WORK TO COMPLETE => Once the line with "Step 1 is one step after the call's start" is found in the data, output it and each following line exactly, up to and including the line with "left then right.", and nothing before or after.

EXERCISE MATERIALS =>
::::::::

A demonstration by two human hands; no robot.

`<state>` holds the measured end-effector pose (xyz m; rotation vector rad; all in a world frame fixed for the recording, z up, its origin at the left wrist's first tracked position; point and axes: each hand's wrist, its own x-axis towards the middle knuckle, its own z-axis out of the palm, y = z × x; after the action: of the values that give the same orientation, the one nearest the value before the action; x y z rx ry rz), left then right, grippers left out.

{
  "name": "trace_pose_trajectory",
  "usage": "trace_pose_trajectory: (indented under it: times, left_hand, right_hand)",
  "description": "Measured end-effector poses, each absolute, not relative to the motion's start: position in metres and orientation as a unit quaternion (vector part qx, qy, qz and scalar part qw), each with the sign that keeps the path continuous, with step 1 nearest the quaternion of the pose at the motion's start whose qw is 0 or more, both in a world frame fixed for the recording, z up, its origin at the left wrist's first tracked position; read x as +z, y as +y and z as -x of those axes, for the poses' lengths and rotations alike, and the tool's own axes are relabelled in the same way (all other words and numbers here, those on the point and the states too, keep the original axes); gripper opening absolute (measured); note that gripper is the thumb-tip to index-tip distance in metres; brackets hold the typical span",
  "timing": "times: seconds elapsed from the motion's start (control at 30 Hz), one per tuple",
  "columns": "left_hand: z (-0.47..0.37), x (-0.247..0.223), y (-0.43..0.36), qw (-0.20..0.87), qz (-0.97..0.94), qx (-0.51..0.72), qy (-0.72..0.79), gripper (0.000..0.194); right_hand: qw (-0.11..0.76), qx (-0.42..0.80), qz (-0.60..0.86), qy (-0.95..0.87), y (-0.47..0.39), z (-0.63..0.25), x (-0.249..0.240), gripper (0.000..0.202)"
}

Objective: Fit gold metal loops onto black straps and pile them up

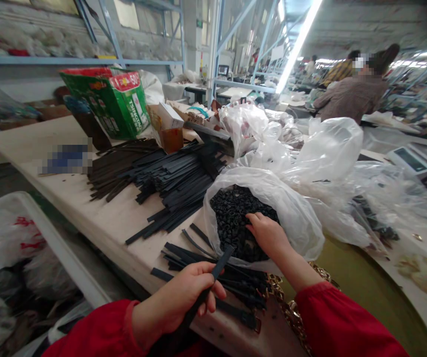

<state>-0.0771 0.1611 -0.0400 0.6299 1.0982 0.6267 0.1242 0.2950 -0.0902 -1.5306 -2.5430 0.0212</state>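
My left hand (187, 292) is wrapped round a dark strap (219, 265) at the lower middle, the strap's end pointing up and to the right. My right hand (267, 233) reaches into an open clear plastic bag (298, 213) full of small black loops (236, 213). Its thumb and index finger are close together at the loops; what they hold, if anything, is too small to tell. Below the bag, between my hands, lies a pile of black straps (236, 285) with metal buckles. Larger bundles of black strips (184, 173) are spread to the left of the bag.
A green and red carton (117, 104) and a small open box (169, 131) stand behind the strips. Gold chain (290, 307) lies beside my right forearm on an olive round surface (358, 287). A white-rimmed bin (65, 258) is at left. A person (362, 94) sits farther back.
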Motion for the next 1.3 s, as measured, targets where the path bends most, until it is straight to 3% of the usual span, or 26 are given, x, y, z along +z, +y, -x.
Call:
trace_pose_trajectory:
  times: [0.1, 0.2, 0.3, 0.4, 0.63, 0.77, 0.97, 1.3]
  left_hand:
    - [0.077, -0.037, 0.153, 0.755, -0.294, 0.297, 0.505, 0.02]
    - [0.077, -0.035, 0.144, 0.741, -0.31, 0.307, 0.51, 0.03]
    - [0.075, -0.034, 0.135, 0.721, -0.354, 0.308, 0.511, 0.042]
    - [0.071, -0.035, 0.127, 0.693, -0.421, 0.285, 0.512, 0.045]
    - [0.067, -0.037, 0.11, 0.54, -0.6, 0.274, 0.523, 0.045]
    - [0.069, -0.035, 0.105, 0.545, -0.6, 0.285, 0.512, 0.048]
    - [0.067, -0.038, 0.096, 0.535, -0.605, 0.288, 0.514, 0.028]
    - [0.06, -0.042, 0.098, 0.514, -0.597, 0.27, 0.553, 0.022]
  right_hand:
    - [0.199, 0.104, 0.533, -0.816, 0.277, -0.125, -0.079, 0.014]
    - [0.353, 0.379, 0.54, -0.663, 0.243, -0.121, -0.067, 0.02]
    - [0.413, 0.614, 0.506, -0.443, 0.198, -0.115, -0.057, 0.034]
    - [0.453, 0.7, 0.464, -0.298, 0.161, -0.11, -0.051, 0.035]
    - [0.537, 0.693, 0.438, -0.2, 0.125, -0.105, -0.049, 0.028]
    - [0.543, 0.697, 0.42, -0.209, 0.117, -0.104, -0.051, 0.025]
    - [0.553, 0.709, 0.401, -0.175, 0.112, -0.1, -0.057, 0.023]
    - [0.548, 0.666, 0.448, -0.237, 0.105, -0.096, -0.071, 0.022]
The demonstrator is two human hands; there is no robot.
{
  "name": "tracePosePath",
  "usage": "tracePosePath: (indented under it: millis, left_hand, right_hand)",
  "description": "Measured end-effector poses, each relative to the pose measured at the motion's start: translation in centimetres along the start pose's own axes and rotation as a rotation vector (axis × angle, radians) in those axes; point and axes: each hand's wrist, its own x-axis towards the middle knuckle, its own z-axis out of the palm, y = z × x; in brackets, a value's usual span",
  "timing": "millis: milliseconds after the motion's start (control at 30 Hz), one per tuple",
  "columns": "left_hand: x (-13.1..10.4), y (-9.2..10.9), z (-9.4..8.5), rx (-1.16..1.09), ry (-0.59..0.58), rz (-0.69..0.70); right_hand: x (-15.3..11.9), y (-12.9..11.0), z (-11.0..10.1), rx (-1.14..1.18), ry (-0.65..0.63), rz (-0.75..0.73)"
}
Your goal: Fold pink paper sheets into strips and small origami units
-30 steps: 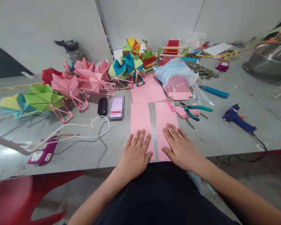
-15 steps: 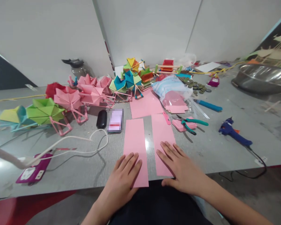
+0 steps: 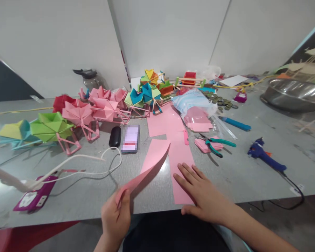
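My left hand (image 3: 117,213) pinches the near end of a pink paper strip (image 3: 149,162), which bends up off the table, its far end low near the other paper. My right hand (image 3: 199,189) lies with fingers spread on a second pink strip (image 3: 180,175) that is flat on the table. Beyond the strips is a larger pink sheet (image 3: 160,122). To the right of the flat strip are a pink cutter (image 3: 186,137) and green-handled pliers (image 3: 212,143) resting on a small stack of pink paper (image 3: 203,145).
A phone (image 3: 130,139) and a black case (image 3: 115,137) lie left of the strips. Folded paper models (image 3: 78,113) stand at the back left. A white cable (image 3: 81,171) crosses the left side; a blue glue gun (image 3: 266,155) and a metal bowl (image 3: 294,92) are at right.
My left hand has gone from lying flat on the left strip to gripping its near end, lifting it and moving left. My right hand stays on the other strip. The view has shifted slightly.
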Motion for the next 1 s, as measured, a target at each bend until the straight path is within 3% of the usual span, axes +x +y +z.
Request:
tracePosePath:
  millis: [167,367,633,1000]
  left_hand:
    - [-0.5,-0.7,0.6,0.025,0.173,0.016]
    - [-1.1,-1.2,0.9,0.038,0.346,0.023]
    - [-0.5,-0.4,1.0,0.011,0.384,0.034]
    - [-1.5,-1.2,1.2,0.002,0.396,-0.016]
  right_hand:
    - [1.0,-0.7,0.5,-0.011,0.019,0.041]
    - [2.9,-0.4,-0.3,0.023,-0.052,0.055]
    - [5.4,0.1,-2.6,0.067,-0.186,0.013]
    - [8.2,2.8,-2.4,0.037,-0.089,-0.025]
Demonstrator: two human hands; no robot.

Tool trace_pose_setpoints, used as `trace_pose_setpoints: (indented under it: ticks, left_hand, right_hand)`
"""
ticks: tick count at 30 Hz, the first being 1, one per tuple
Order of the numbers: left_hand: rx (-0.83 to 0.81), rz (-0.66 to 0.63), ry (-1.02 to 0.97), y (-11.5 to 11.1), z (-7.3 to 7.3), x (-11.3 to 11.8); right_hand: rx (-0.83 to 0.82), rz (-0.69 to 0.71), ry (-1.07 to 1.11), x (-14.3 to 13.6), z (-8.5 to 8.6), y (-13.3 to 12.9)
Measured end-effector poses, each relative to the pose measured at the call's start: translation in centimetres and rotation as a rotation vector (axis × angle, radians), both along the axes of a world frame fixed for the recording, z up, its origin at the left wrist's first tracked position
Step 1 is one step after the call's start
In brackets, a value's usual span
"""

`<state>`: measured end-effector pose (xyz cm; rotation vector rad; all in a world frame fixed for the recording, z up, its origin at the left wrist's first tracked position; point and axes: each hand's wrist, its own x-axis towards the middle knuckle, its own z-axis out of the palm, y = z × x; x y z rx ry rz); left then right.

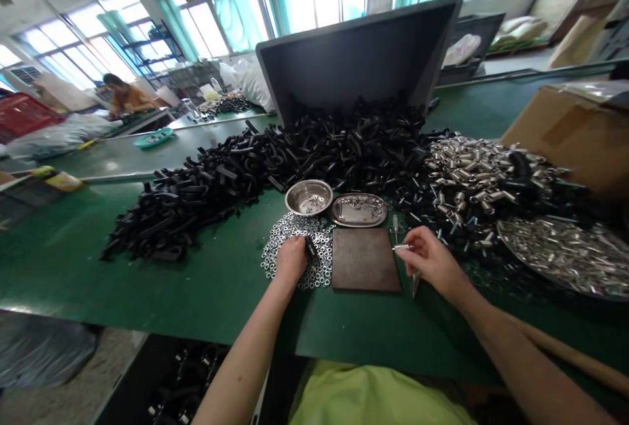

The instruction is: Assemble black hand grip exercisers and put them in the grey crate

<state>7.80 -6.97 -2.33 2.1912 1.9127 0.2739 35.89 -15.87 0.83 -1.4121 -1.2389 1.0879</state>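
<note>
My left hand (291,258) is closed round a short black plastic part (311,247), held over a spread of small metal rings like nuts (271,256). In my right hand (428,256) a small silver cylindrical piece (403,247) is pinched between thumb and fingers, near the right edge of a flat brown plate (366,260). Below those fingers a thin metallic object (415,284) shows; whether the hand grips it too I cannot tell. A small screwdriver-like tool (396,223) lies just beyond the plate.
A round metal bowl (289,205) and an oval metal tray (337,217) hold small parts. Behind them heaps of black parts (216,183) spill from a tipped grey bin (358,58). Silver cylinders (466,166), a large parts dish (514,248) and a carton (565,130) stand right. Another person (128,97) sits far left.
</note>
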Motion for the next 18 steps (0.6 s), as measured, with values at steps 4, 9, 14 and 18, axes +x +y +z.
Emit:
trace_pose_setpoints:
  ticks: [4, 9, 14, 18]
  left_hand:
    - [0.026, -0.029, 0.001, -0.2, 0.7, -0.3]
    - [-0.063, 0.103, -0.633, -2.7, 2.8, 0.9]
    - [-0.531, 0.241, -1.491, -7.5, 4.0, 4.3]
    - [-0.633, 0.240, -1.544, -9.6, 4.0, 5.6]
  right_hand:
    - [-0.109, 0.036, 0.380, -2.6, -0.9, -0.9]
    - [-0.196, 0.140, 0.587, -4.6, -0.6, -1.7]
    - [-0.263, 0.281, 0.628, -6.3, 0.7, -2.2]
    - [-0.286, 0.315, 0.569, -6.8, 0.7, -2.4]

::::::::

SOLUTION FOR THIS PROBLEM =>
Step 1 is one step after the call's start
In brackets, a value's usual span
"""

`<state>`: measured end-effector pose (xyz cm; rotation vector rad; all in a world frame fixed for the recording, z up, its origin at the left wrist's first tracked position; point and axes: each hand's wrist, its own x-axis towards the middle knuckle, its own z-axis out of the palm, y = z × x; x y z rx ry rz); left then right.

The full output has already been given.